== Exercise ==
Ignoring every picture, return the lines of the listing below word for word, from the line that holds "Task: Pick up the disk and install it" through the line that holds "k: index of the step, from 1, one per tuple".

== Input data ==
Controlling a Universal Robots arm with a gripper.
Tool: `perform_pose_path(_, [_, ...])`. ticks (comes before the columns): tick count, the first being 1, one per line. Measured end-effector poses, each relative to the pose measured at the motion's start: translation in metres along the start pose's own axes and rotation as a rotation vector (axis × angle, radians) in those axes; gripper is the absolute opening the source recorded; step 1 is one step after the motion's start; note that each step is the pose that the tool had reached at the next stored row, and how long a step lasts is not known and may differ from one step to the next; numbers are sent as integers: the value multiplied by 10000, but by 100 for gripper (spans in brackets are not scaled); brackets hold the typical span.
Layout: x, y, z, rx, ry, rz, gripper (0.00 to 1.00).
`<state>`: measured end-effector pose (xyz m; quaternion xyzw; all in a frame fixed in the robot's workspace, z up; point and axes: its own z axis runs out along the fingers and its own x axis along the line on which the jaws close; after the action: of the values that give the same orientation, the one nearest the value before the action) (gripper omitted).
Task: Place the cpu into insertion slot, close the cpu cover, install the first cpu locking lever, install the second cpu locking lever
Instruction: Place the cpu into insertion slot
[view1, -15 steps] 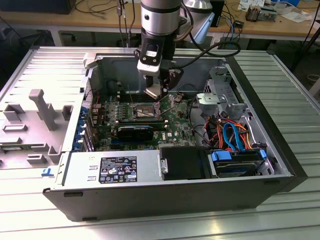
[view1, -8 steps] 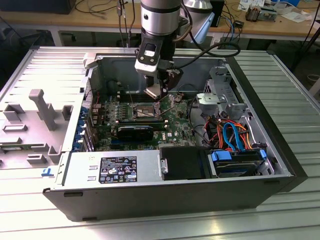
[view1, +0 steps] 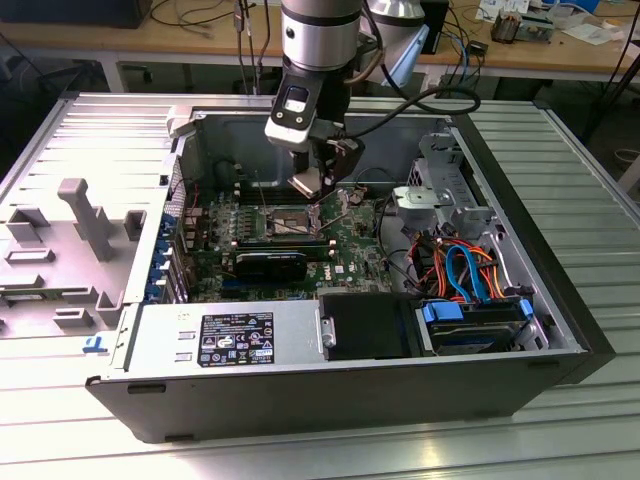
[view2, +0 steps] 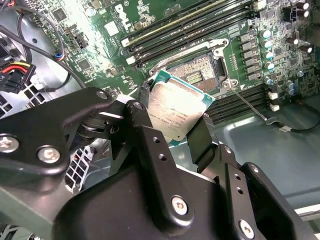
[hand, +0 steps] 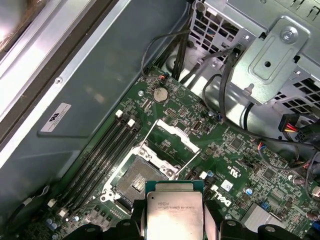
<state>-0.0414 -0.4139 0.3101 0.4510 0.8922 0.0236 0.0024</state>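
The cpu (view2: 177, 107), a flat square chip with a silver top, is clamped between the black fingers (view2: 199, 137) of my gripper (view2: 175, 116). In the exterior view the gripper (view1: 313, 190) hangs inside the open computer case with the cpu (view1: 305, 183) a little above the motherboard. The insertion slot (hand: 131, 181) lies bare just beyond the cpu (hand: 174, 212), which overlaps its near corner in the first wrist view. The cpu cover (hand: 172, 139) stands flipped open beside the slot. A thin locking lever (view2: 246, 103) sticks out from the insertion slot (view2: 197, 71).
Long memory slots (hand: 102, 155) run alongside the socket. A black module (view1: 272, 266) sits near it. A grey power supply (view1: 230, 338) fills the case's near side, with a metal drive cage (view1: 440, 195) and orange and blue cables (view1: 468, 270) at the exterior view's right.
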Motion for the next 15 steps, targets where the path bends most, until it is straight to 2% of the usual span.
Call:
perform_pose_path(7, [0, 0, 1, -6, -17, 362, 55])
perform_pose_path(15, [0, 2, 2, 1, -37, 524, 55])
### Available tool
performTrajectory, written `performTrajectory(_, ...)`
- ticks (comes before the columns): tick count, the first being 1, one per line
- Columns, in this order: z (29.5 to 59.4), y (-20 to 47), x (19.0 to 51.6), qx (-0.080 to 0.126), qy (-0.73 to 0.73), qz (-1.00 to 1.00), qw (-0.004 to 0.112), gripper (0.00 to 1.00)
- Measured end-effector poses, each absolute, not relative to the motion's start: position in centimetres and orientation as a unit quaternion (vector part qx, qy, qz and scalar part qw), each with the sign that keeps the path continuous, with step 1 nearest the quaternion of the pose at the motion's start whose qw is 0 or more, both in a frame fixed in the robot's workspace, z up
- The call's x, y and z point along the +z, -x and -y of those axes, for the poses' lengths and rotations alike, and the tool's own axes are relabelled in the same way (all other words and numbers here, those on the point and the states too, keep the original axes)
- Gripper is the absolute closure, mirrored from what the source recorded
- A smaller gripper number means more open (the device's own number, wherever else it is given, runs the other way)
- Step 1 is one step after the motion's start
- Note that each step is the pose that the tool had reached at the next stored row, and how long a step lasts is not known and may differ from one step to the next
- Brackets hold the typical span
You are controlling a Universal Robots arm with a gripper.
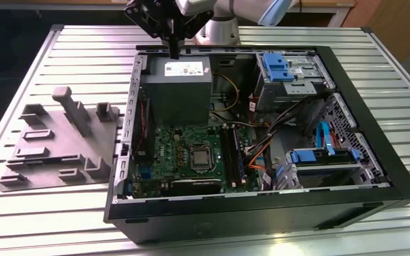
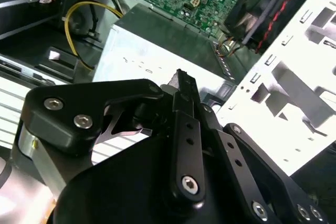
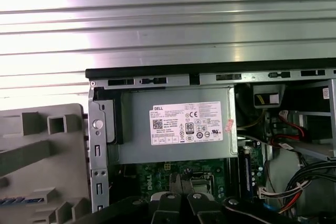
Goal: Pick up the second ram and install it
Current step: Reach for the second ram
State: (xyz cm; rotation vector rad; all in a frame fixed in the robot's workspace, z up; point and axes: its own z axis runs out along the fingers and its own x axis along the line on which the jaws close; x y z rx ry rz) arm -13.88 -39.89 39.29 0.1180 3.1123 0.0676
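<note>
Gripper: one gripper (image 1: 174, 53) hangs high over the far edge of the open computer case (image 1: 262, 216). I judge this a height that keeps it clear of the metal walls.
Fingers: there are two fingers (image 2: 186, 129), pressed together with no gap showing. Nothing long sticks out from between them in any view, so they look closed on nothing.
Memory stick: I cannot tell its place for sure. In the first wrist view a thin bluish strip (image 3: 21, 201) lies in a tray pocket, well off to the side of the fingers, and that may be it.
Tray: one grey tray (image 1: 55, 154) sits outside the case, well apart from the fingers. Its pockets and upright tabs seem made to hold parts steady for a grasp from above.
Power supply: one grey box (image 1: 178, 88) sits directly under the fingertips, apart from them.
Circuit board: one green board (image 1: 183, 149) lies beyond the power supply, further from the fingers.
Slots: long black slots (image 1: 235, 154) run along the board beside the chip socket, well away from the fingertips. I cannot count them or tell whether any is filled.
Case position: it lies on its side with the cover off, likely so the slots face up towards the fingers.
Table: one slatted metal table (image 1: 48, 213) carries both the case and the tray.
</note>
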Motion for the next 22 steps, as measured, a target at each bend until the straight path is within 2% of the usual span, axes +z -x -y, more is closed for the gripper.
performTrajectory(22,39.9,19.7,38.9,0.022,-0.038,-0.999,0.014,0.90)
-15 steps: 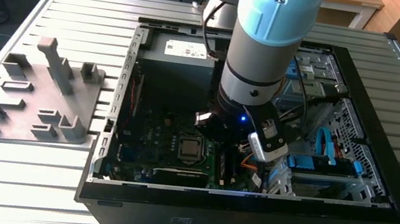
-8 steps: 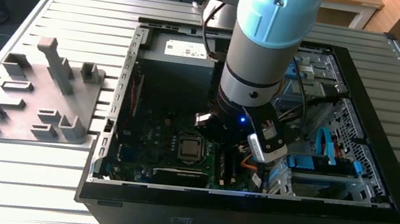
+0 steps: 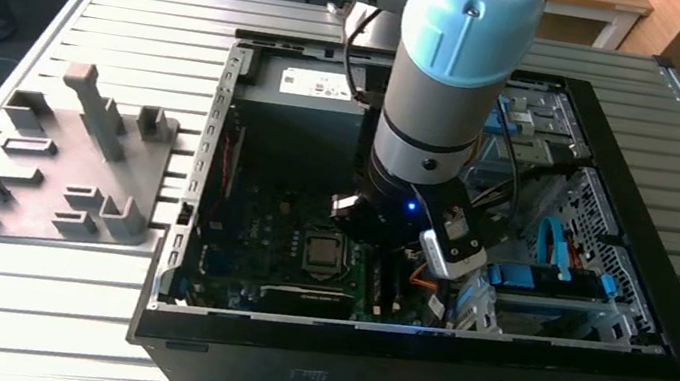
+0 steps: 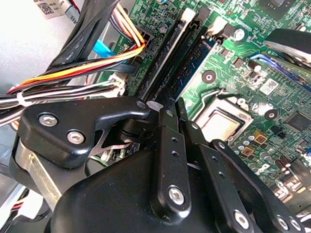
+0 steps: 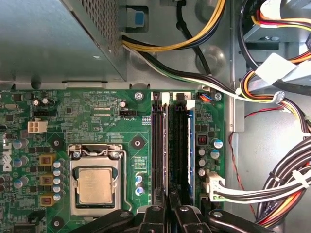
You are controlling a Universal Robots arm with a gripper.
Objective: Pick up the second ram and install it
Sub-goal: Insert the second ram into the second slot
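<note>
My gripper is down inside the open computer case, over the motherboard's long black slots. In both wrist views its fingertips stand very close together at one end of a slot. A thin pale edge runs out from between them along that slot. This is the second ram, seen edge-on and low in the slot. One slot further over, another blue stick stands seated.
Bundles of coloured cables hang close beside the slots. The processor socket lies on their other side, and the metal power supply box beyond. A grey holder tray sits on the table at the exterior view's left.
</note>
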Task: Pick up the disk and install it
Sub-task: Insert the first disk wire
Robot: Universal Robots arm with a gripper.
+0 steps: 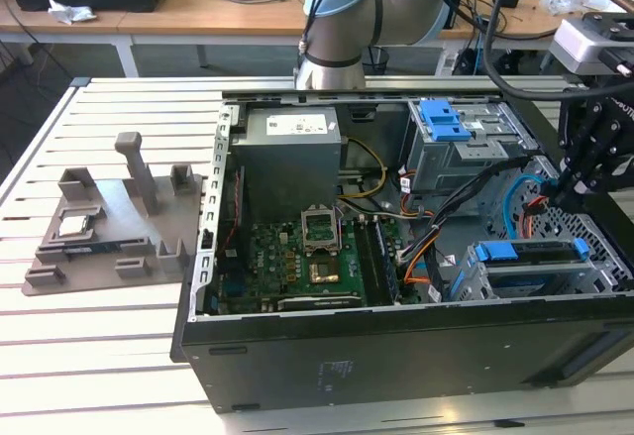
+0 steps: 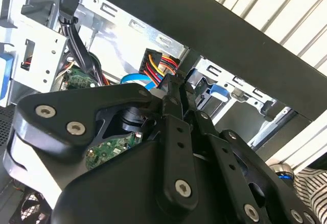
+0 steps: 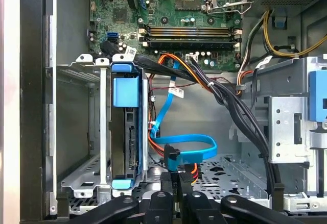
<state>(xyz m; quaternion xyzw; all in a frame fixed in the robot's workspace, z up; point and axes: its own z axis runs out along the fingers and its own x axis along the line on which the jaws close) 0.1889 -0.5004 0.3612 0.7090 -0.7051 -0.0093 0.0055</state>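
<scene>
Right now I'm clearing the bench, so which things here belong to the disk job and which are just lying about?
Job: disk, sitting in the drive cage; gripper above it; computer case.
Lying about: grey fixture; processor chip on it; blue bracket.

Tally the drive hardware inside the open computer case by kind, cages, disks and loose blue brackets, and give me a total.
Metal drive cages: 2
Disk, blue-framed, in the lower cage: 1
Blue bracket, on the upper cage: 1
Total: 4
</scene>
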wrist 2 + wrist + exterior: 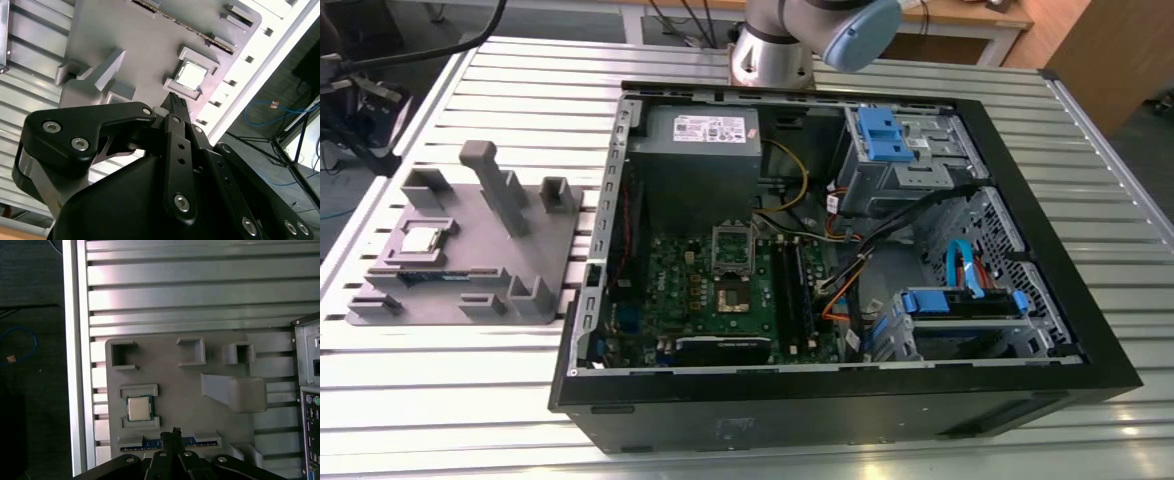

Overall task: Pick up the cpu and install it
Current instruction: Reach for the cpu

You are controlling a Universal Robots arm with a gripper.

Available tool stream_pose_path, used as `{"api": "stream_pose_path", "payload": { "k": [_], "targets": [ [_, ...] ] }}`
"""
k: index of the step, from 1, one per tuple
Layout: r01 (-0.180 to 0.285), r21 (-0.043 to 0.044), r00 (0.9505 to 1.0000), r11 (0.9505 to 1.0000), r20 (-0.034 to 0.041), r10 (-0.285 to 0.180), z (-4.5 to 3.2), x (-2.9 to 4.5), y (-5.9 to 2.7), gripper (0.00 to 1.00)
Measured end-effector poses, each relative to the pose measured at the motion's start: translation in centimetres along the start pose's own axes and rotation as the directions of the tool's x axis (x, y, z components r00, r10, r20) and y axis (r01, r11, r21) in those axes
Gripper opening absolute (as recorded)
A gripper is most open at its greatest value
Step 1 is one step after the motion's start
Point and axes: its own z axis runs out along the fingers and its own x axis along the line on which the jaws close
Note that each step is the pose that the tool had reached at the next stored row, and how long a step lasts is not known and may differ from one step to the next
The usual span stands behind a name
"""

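**Spotter:** Where's the cpu (423, 238)?

**Operator:** I see it lying flat in its pocket on the grey fixture (547, 250). The fixture stands on the desk (440, 400), at the exterior view's left of the open case (854, 420). Nothing is in the socket (731, 290) on the board, so the install isn't done.

**Spotter:** And your gripper?

**Operator:** In the first wrist view my gripper (175, 432) hangs above the fixture with its tips pressed together, holding nothing. The tips line up over the memory stick (150, 442), which lies in the slot beside the cpu pocket.

**Spotter:** So you're not over the chip?

**Operator:** No. In both wrist views the cpu (139, 408) sits just past the tips and a little to one side, near them but clear. The second wrist view shows the same thing: the gripper (175, 98) points towards the cpu (191, 75) without covering it.

**Spotter:** Does orientation matter?

**Operator:** The chip is square, so it has no long axis. Its edges run parallel to the pocket walls and to the memory stick. I judge that the offset that counts is across the stick's length, from its slot towards the pocket. I can't judge my height above the fixture.
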Motion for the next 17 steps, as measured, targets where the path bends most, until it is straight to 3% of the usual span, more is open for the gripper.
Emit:
{"api": "stream_pose_path", "payload": {
  "k": [9, 17],
  "targets": [
    [0.0, -0.0001, 1.0, 1.0, 0.0, 0.0, 1.56, 1.35, -0.24, 0.11],
    [0.0, 0.0002, 1.0, 1.0, -0.002, 0.0, 2.98, 2.05, -0.39, 0.11]
  ]
}}
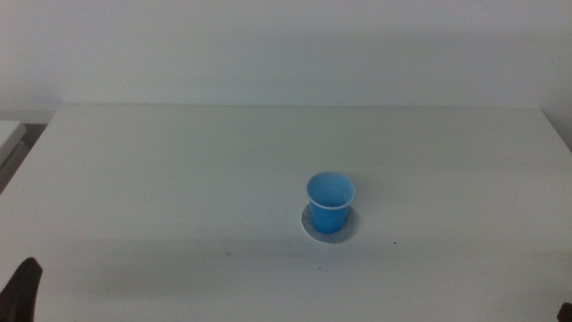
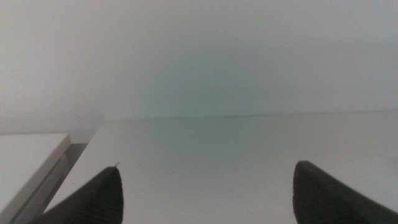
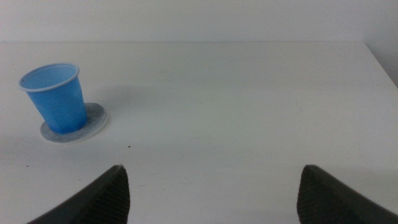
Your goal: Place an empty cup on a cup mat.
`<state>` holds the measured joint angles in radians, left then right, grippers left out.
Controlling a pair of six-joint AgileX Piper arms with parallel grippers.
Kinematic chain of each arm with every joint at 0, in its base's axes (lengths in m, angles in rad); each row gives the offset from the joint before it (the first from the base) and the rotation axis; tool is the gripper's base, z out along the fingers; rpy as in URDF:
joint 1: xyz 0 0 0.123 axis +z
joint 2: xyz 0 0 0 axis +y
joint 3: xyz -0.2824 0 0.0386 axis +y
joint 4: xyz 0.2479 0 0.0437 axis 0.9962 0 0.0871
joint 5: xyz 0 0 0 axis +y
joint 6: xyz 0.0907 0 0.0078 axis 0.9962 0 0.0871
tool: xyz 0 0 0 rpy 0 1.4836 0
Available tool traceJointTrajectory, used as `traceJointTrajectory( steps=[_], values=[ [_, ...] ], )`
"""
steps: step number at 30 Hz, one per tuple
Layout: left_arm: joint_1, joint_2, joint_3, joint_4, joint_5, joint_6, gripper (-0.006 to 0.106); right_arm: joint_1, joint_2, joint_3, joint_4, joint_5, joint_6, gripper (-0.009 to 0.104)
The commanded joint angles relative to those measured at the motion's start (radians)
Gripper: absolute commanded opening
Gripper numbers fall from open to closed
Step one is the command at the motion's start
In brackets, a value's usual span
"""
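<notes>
The cup (image 1: pixel 331 202) is seated upright, mouth up, on the cup mat (image 1: pixel 331 224), slightly right of centre in the middle view; a grey margin is exposed around the base, so the placement is judged complete. No contents are seen inside. The white desk (image 1: pixel 179 179) carries both. The left tool (image 2: pixel 205 193) is parked at the lower left corner of the middle view, jaws spread wide and empty. The right tool (image 3: pixel 211 193) is held well clear of the cup, likewise wide open and empty.

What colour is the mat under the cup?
Mottled grey, a thin round mat under the blue cup; it shows best in the right wrist view.
</notes>
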<state>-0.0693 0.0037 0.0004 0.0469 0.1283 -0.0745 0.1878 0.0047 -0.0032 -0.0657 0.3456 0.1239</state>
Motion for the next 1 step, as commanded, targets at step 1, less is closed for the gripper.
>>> traceJointTrajectory(
  steps=[1],
  values=[
    [-0.001,-0.004,0.0,-0.002,-0.013,-0.003,0.094,-0.009,-0.005,0.003,-0.003,-0.016,-0.008,0.093]
  ],
)
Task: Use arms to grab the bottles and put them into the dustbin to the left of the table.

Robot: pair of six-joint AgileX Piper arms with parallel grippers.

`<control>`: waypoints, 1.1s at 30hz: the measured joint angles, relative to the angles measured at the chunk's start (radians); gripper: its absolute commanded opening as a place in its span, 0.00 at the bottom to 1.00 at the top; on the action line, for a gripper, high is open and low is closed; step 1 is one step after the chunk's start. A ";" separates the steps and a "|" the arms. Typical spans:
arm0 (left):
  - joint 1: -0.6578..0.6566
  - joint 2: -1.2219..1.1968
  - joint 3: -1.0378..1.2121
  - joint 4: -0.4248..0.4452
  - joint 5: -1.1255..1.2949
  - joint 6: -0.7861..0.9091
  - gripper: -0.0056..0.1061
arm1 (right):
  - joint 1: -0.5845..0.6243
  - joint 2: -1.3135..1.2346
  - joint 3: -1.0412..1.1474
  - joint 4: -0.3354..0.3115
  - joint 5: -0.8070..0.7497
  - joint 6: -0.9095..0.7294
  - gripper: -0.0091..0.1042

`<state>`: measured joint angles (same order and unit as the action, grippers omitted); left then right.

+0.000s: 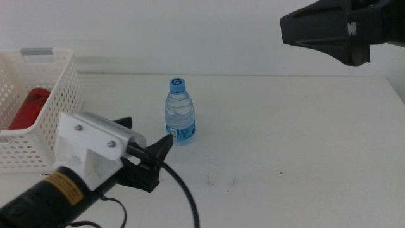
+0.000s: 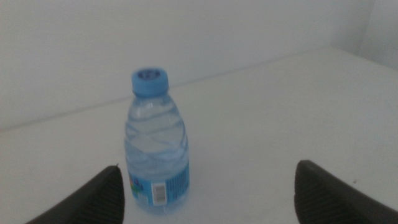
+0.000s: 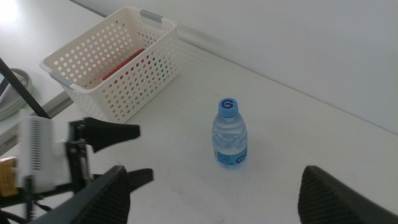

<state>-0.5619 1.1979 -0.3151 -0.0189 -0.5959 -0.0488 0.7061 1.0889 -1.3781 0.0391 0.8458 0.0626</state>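
One water bottle stands before the left gripper's open jaws, perhaps untouched.

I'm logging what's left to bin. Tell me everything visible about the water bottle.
The water bottle is small, clear plastic with ribbed sides, a blue cap and a blue label with a barcode near its base. It stands upright and capped on the table, right of the dustbin. Nothing grips it; the left tool is open just short of it.
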 measured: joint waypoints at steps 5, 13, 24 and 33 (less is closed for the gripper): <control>-0.003 0.149 0.000 0.000 -0.089 -0.018 0.89 | 0.000 0.000 0.000 0.000 0.000 0.000 0.84; 0.001 0.376 -0.056 -0.013 -0.230 -0.065 0.89 | 0.000 0.000 0.000 0.000 0.000 0.000 0.84; 0.182 0.667 -0.297 0.273 -0.312 -0.171 0.89 | 0.000 0.000 0.000 0.000 0.000 0.000 0.84; 0.209 0.838 -0.437 0.309 -0.338 -0.208 0.89 | 0.000 0.000 0.000 0.000 0.000 0.000 0.84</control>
<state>-0.3530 2.0356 -0.7517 0.2904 -0.9335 -0.2568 0.7061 1.0889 -1.3781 0.0391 0.8458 0.0626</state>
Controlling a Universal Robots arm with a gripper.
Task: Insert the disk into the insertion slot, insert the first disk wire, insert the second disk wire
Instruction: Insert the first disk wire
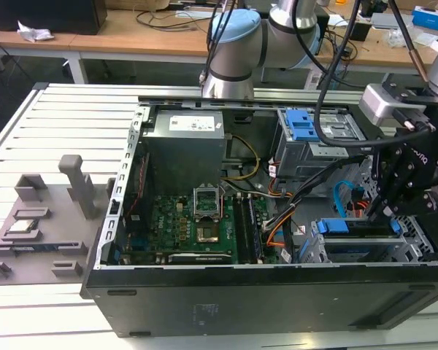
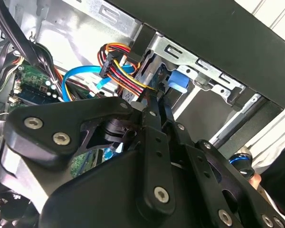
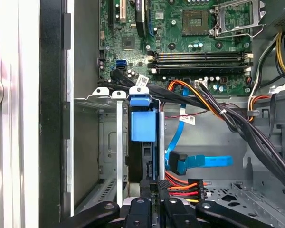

== Answer section ==
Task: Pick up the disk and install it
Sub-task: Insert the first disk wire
Robot: Universal Robots arm with a gripper.
+0 steps: 
+0 steps: 
+0 steps: 
<state>(xyz m; quaternion xyzw; all in a frame fixed in the robot's workspace, z up; point and axes: its own z axis runs out along the fingers and its own x axis along the line on which the jaws close) 0.1889 -0.5004 0.3612 0.7090 -0.7051 -0.0093 0.0055</state>
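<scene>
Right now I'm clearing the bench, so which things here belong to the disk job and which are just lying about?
Job: disk, sitting in the drive cage; gripper above it; computer case.
Lying about: grey fixture; processor chip on it; blue bracket.

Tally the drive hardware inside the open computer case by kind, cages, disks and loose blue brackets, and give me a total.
Metal drive cages: 2
Disk, blue-framed, in the lower cage: 1
Blue bracket, on the upper cage: 1
Total: 4
</scene>
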wrist 2 + wrist + exterior: 

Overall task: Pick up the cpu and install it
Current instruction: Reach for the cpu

You are controlling a Universal Robots arm with a gripper.

Available tool stream_pose_path, used as `{"api": "stream_pose_path", "payload": { "k": [_], "targets": [ [_, ...] ] }}`
"""
k: index of the step, from 1, one per tuple

That covers the exercise completely.